Jakarta
Karina POV
Mbak Nia masih di rumah sakit mengurus Kasih yang sedang sakit ketika aku sampai di Jakarta. Aku lalu menimbang-nimbang hendak menghubungi Juna dan dia yang malah menghubungiku lebih dulu. Aku memandangi ponselku cukup lama. Apakah mencoba melanjutkan hidup dengan melibatkan Juna adalah tindakan yang benar? Karena kelihatannya, aku malah memanfaatkannya dengan memberi harapan sementara aku tahu hatiku belum benar-benar ikhlas melepas masa lalu.
"Hi.." Rasanya tidak mungkin mengabaikan teleponnya juga. Hubungan kami sebagai teman selama ini baik-baik saja.
"Bagaimana, jadi ke Jakarta? Mau aku jemput?"
Aku meringis. Kalau sudah seperti ini, aku memang tidak mungkin menghindari pertemuan dengannya.
"Aku sudah di Jakarta."
"Kenapa tidak bilang-bilang? Harusnya kamu telepon dulu sebelum jalan. Sekarang kamu di mana?"
"Di Gramedia dekat rumah Mbak Nia." Akhir-akhir ini, aku sedang suka membaca buku-buku pertanian dan bisnis, sesuai dengan usaha yang aku kelola.
"Aku jemput, ya? Kamu makan siang di restoranku. Kamu belum makan, kan?"
Juna selalu terdengar antusias saat bicara. Mungkin itu yang membuatku cocok dengannya. Kepercayaan diri dan optimisme sudah menjadi ciri khasnya. Kalau tidak percaya diri dan optimis, dia pasti sudah menjauh saat aku berkali-kali menolak ketika dia mengusulkan meningkatkan status hubungan kami. Namun tidak, Juna tidak pernah putus asa. Dia sepertinya yakin aku akan luluh kalau dia terus berada di dekatku. Dan, dia tidak sepenuhnya salah. Beberapa hari lalu, aku memang sudah berpikir untuk memberinya kesempatan kan?
"Tidak usah dijemput. Aku akan ke restoran baru kamu setelah belanja." Juna pernah menunjukkan restoran itu saat masih dalam proses renovasi bulan lalu. "Aku bawa mobil."
Hanya butuh waktu setengah jam dari Gramedia yang aku kunjungi ke restoran Juna. Dia rupanya sudah menungguku karena duduk di salah satu meja, bukannya di dalam ruang kantornya.
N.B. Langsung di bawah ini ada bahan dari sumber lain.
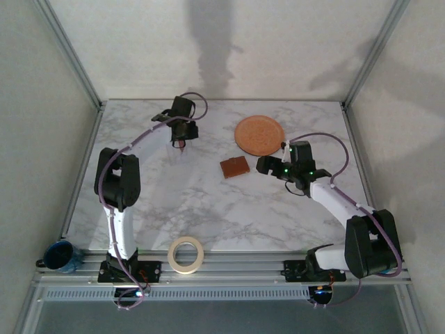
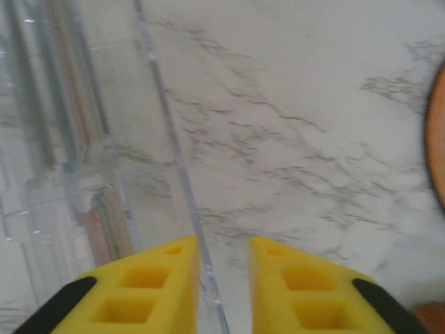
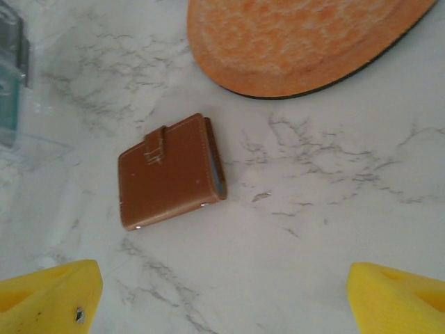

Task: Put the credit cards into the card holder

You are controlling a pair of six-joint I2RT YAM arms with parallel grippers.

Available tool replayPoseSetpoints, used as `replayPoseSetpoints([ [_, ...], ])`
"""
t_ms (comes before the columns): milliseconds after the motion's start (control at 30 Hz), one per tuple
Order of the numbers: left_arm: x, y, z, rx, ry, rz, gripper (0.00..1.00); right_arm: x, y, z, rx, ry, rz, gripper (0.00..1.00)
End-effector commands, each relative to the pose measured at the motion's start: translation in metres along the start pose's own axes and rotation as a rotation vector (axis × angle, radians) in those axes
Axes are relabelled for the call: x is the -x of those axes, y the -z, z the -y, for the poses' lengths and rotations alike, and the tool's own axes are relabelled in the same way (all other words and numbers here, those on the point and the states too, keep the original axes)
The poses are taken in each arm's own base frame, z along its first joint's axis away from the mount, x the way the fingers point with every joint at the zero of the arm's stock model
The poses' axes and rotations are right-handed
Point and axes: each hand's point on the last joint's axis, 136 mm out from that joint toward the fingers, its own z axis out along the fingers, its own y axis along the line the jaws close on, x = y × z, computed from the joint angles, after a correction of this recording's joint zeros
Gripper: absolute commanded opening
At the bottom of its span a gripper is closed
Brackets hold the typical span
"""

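The small brown leather card holder (image 3: pixel 170 174) lies folded shut on the white marble table (image 3: pixel 334 209), near the round orange plate (image 3: pixel 292 35), with the right tool (image 3: pixel 222 299) spread wide above it. The thin teal credit cards (image 3: pixel 7 97) sit in a clear plastic sleeve (image 2: pixel 69 174) to its left, where the left tool (image 2: pixel 224 254) stands slightly parted astride the sleeve's thin edge
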Motion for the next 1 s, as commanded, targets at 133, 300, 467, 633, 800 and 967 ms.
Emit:
replayPoseSetpoints([
  [133,0.021,0.025,0.051,-0.204,0.040,0.051,0.33,-0.008,-0.007,-0.039,0.097,0.116,-0.093,0.87],
  [300,0.032,0.076,0.055,-0.271,0.022,0.132,0.43,-0.020,-0.023,-0.067,0.143,0.198,-0.164,0.83],
  [467,0.025,0.123,0.026,-0.284,0.057,0.200,0.52,-0.016,-0.043,-0.113,0.241,0.271,-0.201,0.75],
  [633,-0.009,0.137,-0.028,-0.168,0.103,0.224,0.63,-0.012,-0.070,-0.159,0.321,0.345,-0.234,0.68],
  [800,-0.055,0.133,-0.068,-0.124,0.215,0.221,0.63,0.001,-0.102,-0.188,0.341,0.377,-0.241,0.61],
  [967,-0.097,0.128,-0.086,-0.118,0.288,0.236,0.63,0.020,-0.128,-0.207,0.365,0.368,-0.257,0.50],
])
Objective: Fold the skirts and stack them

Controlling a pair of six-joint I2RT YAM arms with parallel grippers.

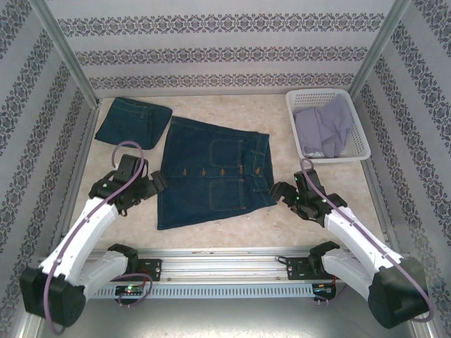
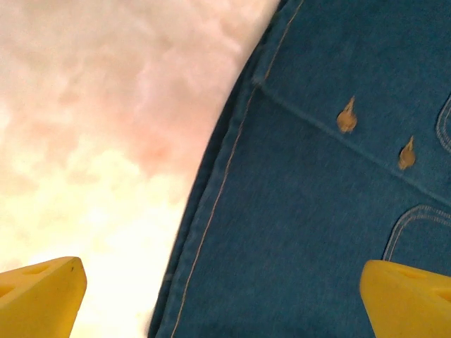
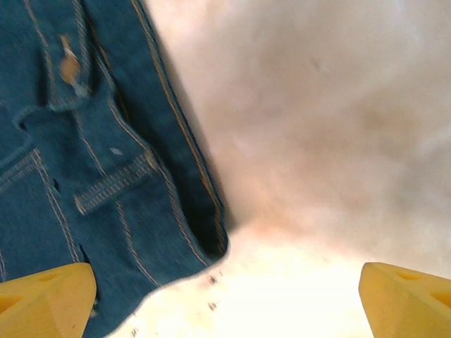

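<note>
A dark blue denim skirt (image 1: 211, 172) with pockets and buttons lies spread flat mid-table. A second denim skirt (image 1: 134, 120) lies folded at the far left. A lavender-grey skirt (image 1: 325, 127) is bunched inside the white basket (image 1: 331, 156). My left gripper (image 1: 158, 184) hovers open at the spread skirt's left edge; in the left wrist view the gripper (image 2: 225, 310) straddles that hem (image 2: 211, 225), one yellow fingertip (image 2: 39, 296) over bare table. My right gripper (image 1: 281, 192) is open at the waistband side; in its wrist view the gripper (image 3: 225, 310) sits just off the waistband corner (image 3: 141, 211).
The basket stands at the far right corner. Patterned walls with metal posts close in the table on three sides. A slotted rail (image 1: 225, 264) with both arm bases runs along the near edge. Bare tabletop (image 1: 303, 232) lies right of the spread skirt.
</note>
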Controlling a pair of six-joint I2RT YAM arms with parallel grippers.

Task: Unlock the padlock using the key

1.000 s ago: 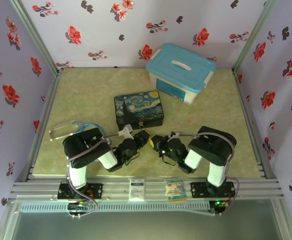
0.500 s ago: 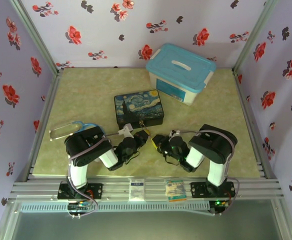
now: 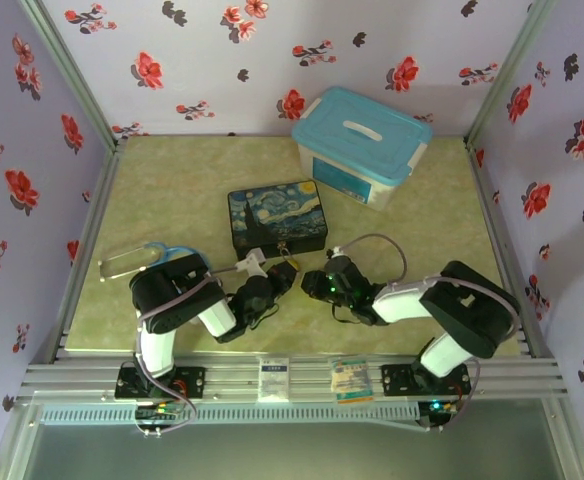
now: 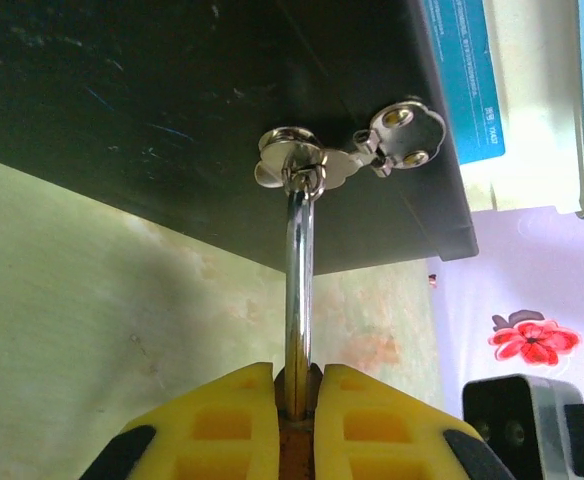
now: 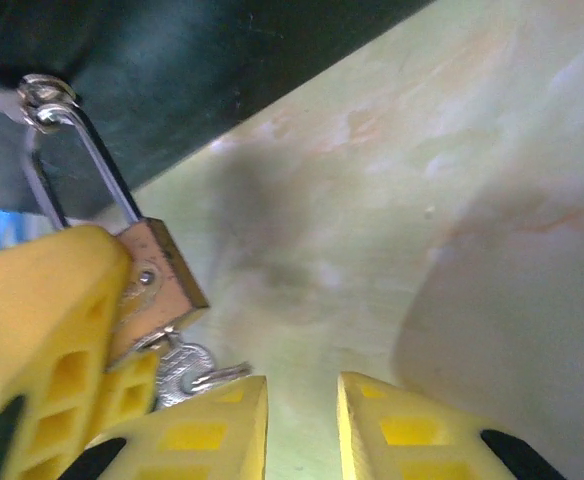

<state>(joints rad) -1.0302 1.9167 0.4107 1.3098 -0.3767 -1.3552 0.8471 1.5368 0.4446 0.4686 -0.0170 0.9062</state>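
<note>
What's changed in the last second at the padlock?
The right arm swung its elbow out to the right, and the right gripper opened: the thin grey metal key sits outside its jaws, at the base of the small brass padlock. The left gripper stays clamped on the padlock; the starry painted box is unmoved.

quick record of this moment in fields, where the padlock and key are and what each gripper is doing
padlock: brass body, hanging by its shackle from the hasp on the painted box
left gripper: shut on the padlock
key: at the padlock's lower end, seemingly in the keyhole
right gripper: open, close beside the key, holding nothing
lock state: cannot tell whether the shackle has released
surface: box stands on the table
</note>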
"Bagus banget." kataku sambil mengedarkan pandangan ke sekeliling ruangan. Kesan retro yang kental terlihat dari furnitur dan aneka dekorasi yang dipilih. Tempat ini berbeda dengan semua restoran yang dimiliki Keluarga Wijaya yang berkonsep modern.
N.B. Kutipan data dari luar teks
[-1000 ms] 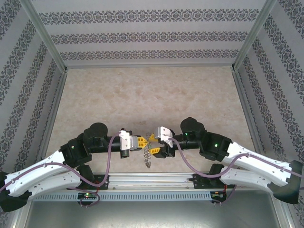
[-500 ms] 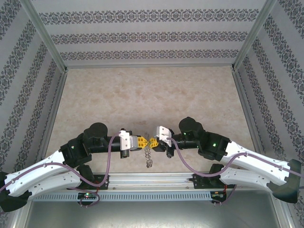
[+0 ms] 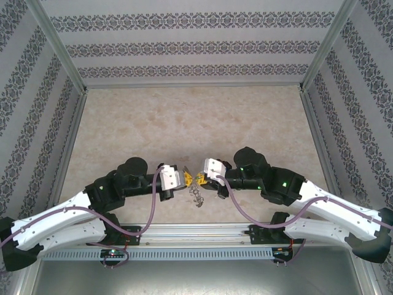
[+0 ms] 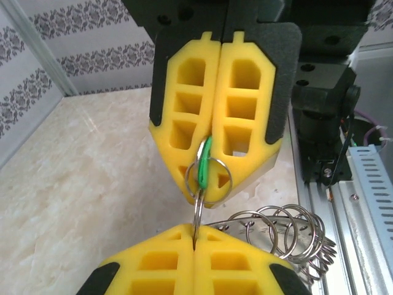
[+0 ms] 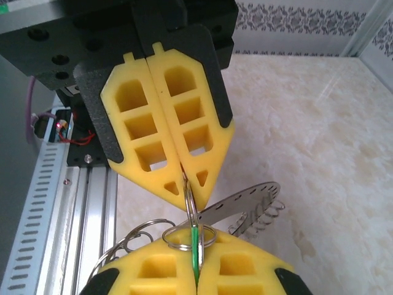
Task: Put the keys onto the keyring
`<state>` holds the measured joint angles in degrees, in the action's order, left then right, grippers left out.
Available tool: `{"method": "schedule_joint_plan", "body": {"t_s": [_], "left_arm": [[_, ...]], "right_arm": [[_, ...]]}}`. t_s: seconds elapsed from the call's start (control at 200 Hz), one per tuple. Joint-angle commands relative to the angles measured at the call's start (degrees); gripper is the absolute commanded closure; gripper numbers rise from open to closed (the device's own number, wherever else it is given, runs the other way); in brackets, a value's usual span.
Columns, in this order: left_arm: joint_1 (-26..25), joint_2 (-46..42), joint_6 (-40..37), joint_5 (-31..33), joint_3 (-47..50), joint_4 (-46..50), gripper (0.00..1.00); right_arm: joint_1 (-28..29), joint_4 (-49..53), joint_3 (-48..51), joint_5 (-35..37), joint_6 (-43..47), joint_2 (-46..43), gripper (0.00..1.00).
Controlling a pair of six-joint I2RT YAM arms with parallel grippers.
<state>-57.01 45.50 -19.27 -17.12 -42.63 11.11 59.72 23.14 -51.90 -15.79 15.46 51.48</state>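
Pinching with both tools, tips nearly meeting just below mid-frame in the top view. My left tool (image 3: 182,179) has its yellow foam fingers (image 4: 178,270) pressed together on the thin silvery steel split ring (image 4: 197,212) that stands edge-up out of the seam. My right tool (image 3: 200,180) is likewise pressed together, clamped on the tiny key with the bright green head (image 5: 195,249), which shows as a green sliver in the seam of its own yellow fingers (image 5: 239,270).

Task items: a small silvery loop (image 4: 209,179) encircles the green key where it meets the split ring. Whether the key is actually threaded onto the ring's coil, I cannot tell. A cluster of further silvery wire rings (image 4: 288,233) hangs off to the lower right of the left-wrist frame. A flat grey metal piece with a notched edge (image 5: 245,200) sits mid-right in the right-wrist frame.

Risks, as I judge them:
- Both holds are on thin edges. Any twist between the arms could roll the key or ring out of the foam.
- Pulling apart too hard could snap one piece free and drop the cluster.
- Tips are close; a small overshoot would collide them.

Surface: beige marbled table (image 3: 184,123), glossy. Room: grey patterned walls, aluminium rail (image 5: 86,203) at the near edge.
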Motion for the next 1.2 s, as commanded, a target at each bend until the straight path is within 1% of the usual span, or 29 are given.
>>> {"method": "schedule_joint_plan", "body": {"t_s": [0.0,0.05,0.095,0.12,0.2,0.25,0.285,0.37,0.48,0.54,0.664,0.814,0.924,1.004,1.094,1.194], "left_arm": [[-0.45,0.88,0.01,3.53,-0.99,0.30,1.00],[-0.47,1.26,0.28,3.68,-1.05,0.38,1.00],[-0.47,1.40,0.54,3.75,-0.89,0.29,0.96],[-0.46,1.50,0.74,3.75,-0.87,0.23,0.92],[-0.47,1.72,1.82,4.52,-0.30,-0.12,0.74],[-0.47,1.81,2.87,5.70,0.09,-0.38,0.65],[-0.47,1.80,3.75,6.93,0.54,-0.48,0.61],[-0.47,1.31,6.28,10.86,2.03,-1.55,0.55],[-0.46,-0.96,9.41,16.15,5.25,-4.18,0.52],[-0.38,-2.50,10.78,19.04,7.32,-5.33,0.48],[-0.30,-5.41,13.20,26.10,10.62,-5.78,0.46],[-0.29,-7.71,14.97,27.18,13.02,-6.41,0.45],[-0.28,-8.88,16.88,28.18,14.36,-7.32,0.45],[-0.25,-9.28,18.00,27.51,15.02,-8.31,0.45],[-0.28,-9.35,17.87,28.46,15.11,-8.33,0.44],[-0.29,-10.06,16.75,30.31,15.32,-8.94,0.42]], "right_arm": [[-0.22,1.86,-2.39,0.33,1.59,0.74,1.00],[-0.27,2.41,-2.82,0.47,1.76,1.19,1.00],[-0.22,3.04,-3.25,1.12,2.01,1.84,1.00],[-0.23,3.36,-3.55,1.58,2.15,2.29,1.00],[-0.27,5.78,-5.34,3.51,2.71,4.04,1.00],[-0.35,7.24,-6.58,4.80,2.80,5.45,1.00],[-0.67,8.07,-7.42,5.45,2.69,6.41,1.00],[-2.88,10.16,-9.72,5.50,2.09,9.76,1.00],[-5.28,11.32,-12.68,4.47,1.78,14.07,1.00],[-7.17,10.73,-14.18,2.56,1.36,16.26,1.00],[-12.15,9.47,-17.82,-1.26,0.55,22.30,1.00],[-17.98,8.25,-25.42,-5.64,-0.06,32.67,1.00],[-19.79,7.51,-32.41,-7.53,-0.04,40.95,1.00],[-20.40,6.46,-36.50,-8.35,-0.81,45.90,1.00],[-20.75,3.77,-37.84,-8.03,-3.00,49.61,1.00],[-21.69,-0.36,-35.33,-8.55,-6.59,51.38,1.00]]}}
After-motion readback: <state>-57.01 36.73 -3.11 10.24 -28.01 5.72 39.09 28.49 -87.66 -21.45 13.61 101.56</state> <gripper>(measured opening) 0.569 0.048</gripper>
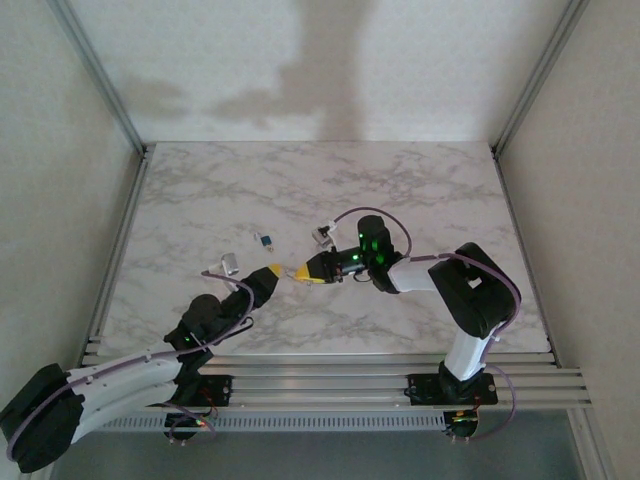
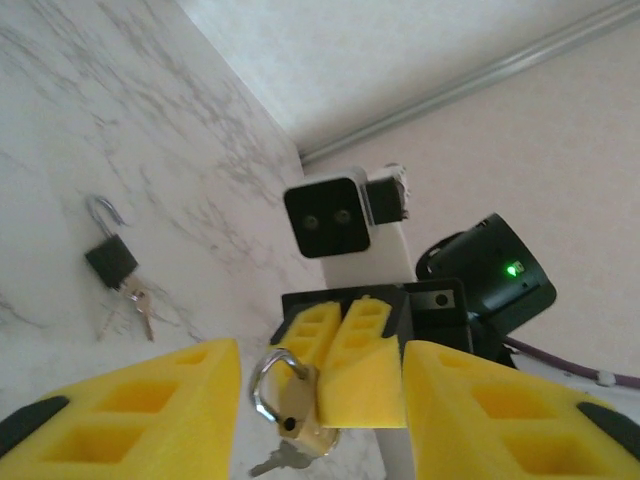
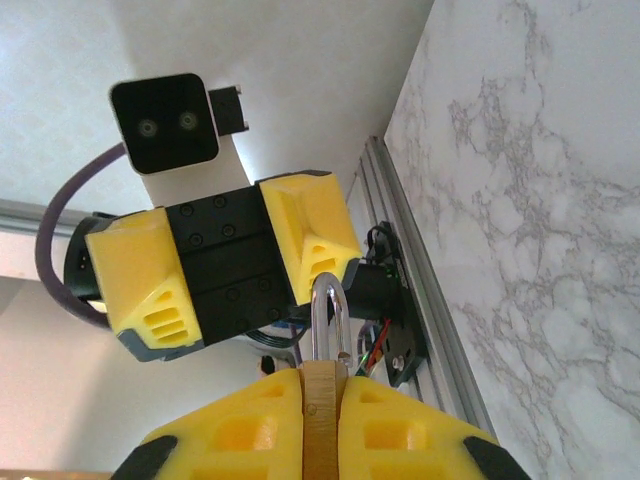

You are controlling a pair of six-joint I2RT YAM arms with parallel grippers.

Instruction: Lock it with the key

Juna menarik kursi untukku. "Ini hasil kerjasama aku, ibuku dan teman ibuku yang sangat berdedikasi." Dia kemudian menyusul duduk di depanku.
"Kalau makanannya sebagus interiornya yang instagram-able gini, restoran kamu yang ini juga pasti akan ramai terus."
"Tentu saja makanannya enak. Aku jualan makanan, bukan spot buat foto-foto saja." Juna mengulurkan buku menu yang juga didesain istimewa. "Aku tidak akan merekomendasikan salah satu menu, karena semuanya istimewa. Kamu tidak akan kecewa. Dijamin."
Aku tersenyum mendengar ucapannya yang berbau iklan. Khas Juna yang percaya diri. Setelah meneliti gambar menu makanan yang pasti dikerjakan oleh fotografer profesional, aku menunjuk salah satu gambar iga bakar yang kelihatannya menggiurkan. Juga segelas jus jeruk. Aku tahu jeruknya berasal dari perkebunanku.
Ya, tidak ada salahnya menyebut tempat itu sebagai perkebunanku, kan? Toh, tetap aku yang mengelolanya, meskipun Ka Rangga mengatakan dia sedang mengurus berkas-berkas pengembilalihan tempat itu. Aku yakin, Juan tidak akan kembali ke Jakarta dalam waktu dekat setelah pergi dua hari yang lalu. Dia pasti tenggelam dalam kesibukannya di Lombok.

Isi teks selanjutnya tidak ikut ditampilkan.